**What to do**
With the pictures removed, please write out every line below exactly as given.

**Data provided**

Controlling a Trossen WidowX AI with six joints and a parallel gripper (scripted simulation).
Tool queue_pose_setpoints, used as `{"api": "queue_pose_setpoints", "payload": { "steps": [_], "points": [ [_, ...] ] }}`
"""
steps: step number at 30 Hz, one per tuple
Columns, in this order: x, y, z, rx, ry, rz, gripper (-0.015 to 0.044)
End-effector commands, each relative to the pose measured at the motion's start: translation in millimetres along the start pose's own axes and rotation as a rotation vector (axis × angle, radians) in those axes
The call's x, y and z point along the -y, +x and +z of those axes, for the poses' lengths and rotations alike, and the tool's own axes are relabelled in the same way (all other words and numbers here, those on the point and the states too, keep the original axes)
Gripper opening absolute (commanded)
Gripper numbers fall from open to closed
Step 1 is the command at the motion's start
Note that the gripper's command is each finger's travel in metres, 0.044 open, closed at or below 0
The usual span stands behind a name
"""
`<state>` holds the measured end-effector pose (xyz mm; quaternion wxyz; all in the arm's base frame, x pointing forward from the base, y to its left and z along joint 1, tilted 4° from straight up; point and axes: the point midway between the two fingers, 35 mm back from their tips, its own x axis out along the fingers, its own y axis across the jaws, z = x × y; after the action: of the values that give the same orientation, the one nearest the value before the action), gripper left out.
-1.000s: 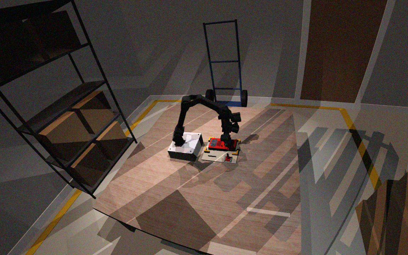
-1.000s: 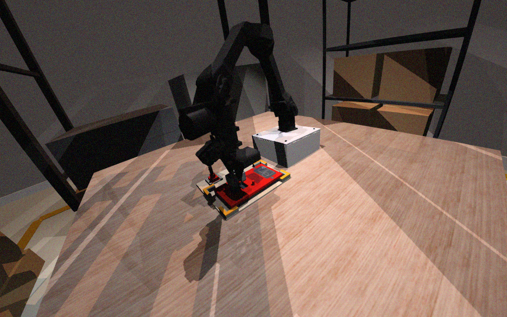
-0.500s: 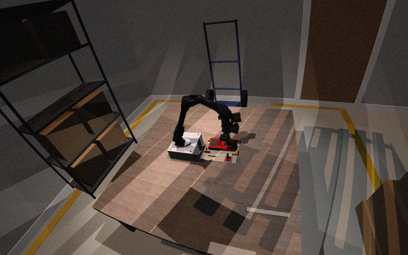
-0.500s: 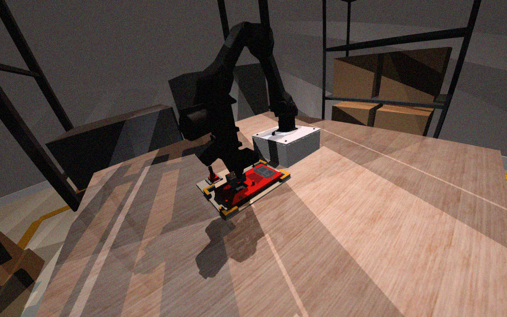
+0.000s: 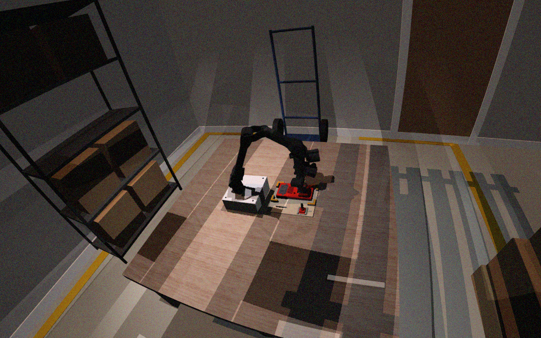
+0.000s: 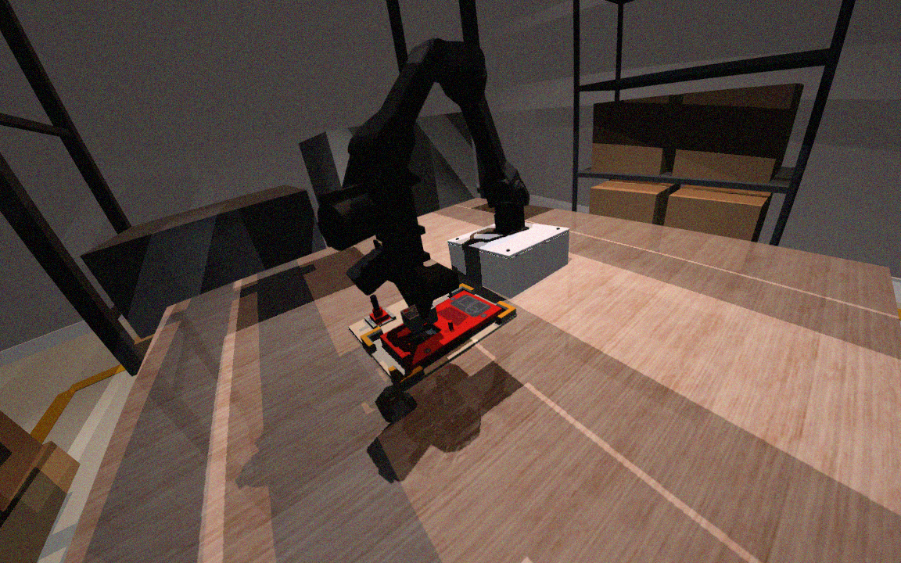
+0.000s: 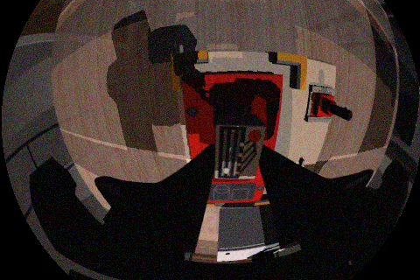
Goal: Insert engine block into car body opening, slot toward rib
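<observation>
My gripper point(image 5: 302, 190) point(image 6: 423, 320) point(image 7: 236, 149) points down over the car body and is shut on the engine block. The engine block point(image 7: 229, 157) is a small grey box with dark grooves on top and a red round mark near one corner. The red car body point(image 5: 285, 189) point(image 6: 450, 338) point(image 7: 199, 137) lies flat between yellow-cornered holders. The block is low over the body's middle. The opening, the rib and the block's lower part are hidden by the block, fingers and dark shadow, so its depth and the slot side cannot be told.
A red piece with an upright black knob point(image 5: 302, 209) point(image 6: 377, 315) point(image 7: 323, 105) stands on the cream plate point(image 5: 285, 210) point(image 7: 306, 140) beside the car body. The white base box point(image 5: 256, 181) point(image 6: 534, 262) stands behind, under the arm. A pale strip point(image 5: 356, 281) lies farther off on the table.
</observation>
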<state>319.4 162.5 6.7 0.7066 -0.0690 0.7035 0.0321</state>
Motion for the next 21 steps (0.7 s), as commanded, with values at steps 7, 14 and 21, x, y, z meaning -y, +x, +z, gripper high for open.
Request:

**Expected output**
Controlling a Trossen WidowX AI with six joints and a parallel gripper (scripted simulation).
Tool queue_pose_setpoints, used as `{"api": "queue_pose_setpoints", "payload": { "steps": [_], "points": [ [_, ...] ] }}`
"""
steps: step number at 30 Hz, one per tuple
Columns, in this order: x, y, z, rx, ry, rz, gripper (-0.015 to 0.044)
End-effector commands, each relative to the pose measured at the motion's start: translation in millimetres along the start pose's own axes and rotation as a rotation vector (axis × angle, radians) in those axes
The call's x, y and z point along the -y, +x and +z of those axes, for the poses' lengths and rotations alike, and the tool's own axes are relabelled in the same way (all other words and numbers here, those on the point and the states too, keep the original axes)
Gripper opening absolute (commanded)
Gripper numbers fall from open to closed
Step 1 is the command at the motion's start
Note that the gripper's command is each finger's travel in metres, 0.044 open, closed at or below 0
The usual span stands behind a name
"""
`<state>` holds the measured end-effector pose (xyz mm; quaternion wxyz; all in the arm's base frame, x pointing forward from the base, y to its left and z along joint 1, tilted 4° from straight up; point and axes: the point midway between the two fingers, 35 mm back from their tips, its own x axis out along the fingers, its own y axis across the jaws, z = x × y; after the action: of the values that give the same orientation, the one nearest the value before the action), gripper left out.
-1.000s: 
-1.000s: 
-0.500s: 
-0.500s: 
+0.000s: 
+0.000s: 
+0.000s: 
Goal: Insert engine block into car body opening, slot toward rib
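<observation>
My gripper point(image 5: 302, 190) point(image 6: 423, 320) point(image 7: 236, 149) points down over the car body and is shut on the engine block. The engine block point(image 7: 229, 157) is a small grey box with dark grooves on top and a red round mark near one corner. The red car body point(image 5: 285, 189) point(image 6: 450, 338) point(image 7: 199, 137) lies flat between yellow-cornered holders. The block is low over the body's middle. The opening, the rib and the block's lower part are hidden by the block, fingers and dark shadow, so its depth and the slot side cannot be told.
A red piece with an upright black knob point(image 5: 302, 209) point(image 6: 377, 315) point(image 7: 323, 105) stands on the cream plate point(image 5: 285, 210) point(image 7: 306, 140) beside the car body. The white base box point(image 5: 256, 181) point(image 6: 534, 262) stands behind, under the arm. A pale strip point(image 5: 356, 281) lies farther off on the table.
</observation>
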<state>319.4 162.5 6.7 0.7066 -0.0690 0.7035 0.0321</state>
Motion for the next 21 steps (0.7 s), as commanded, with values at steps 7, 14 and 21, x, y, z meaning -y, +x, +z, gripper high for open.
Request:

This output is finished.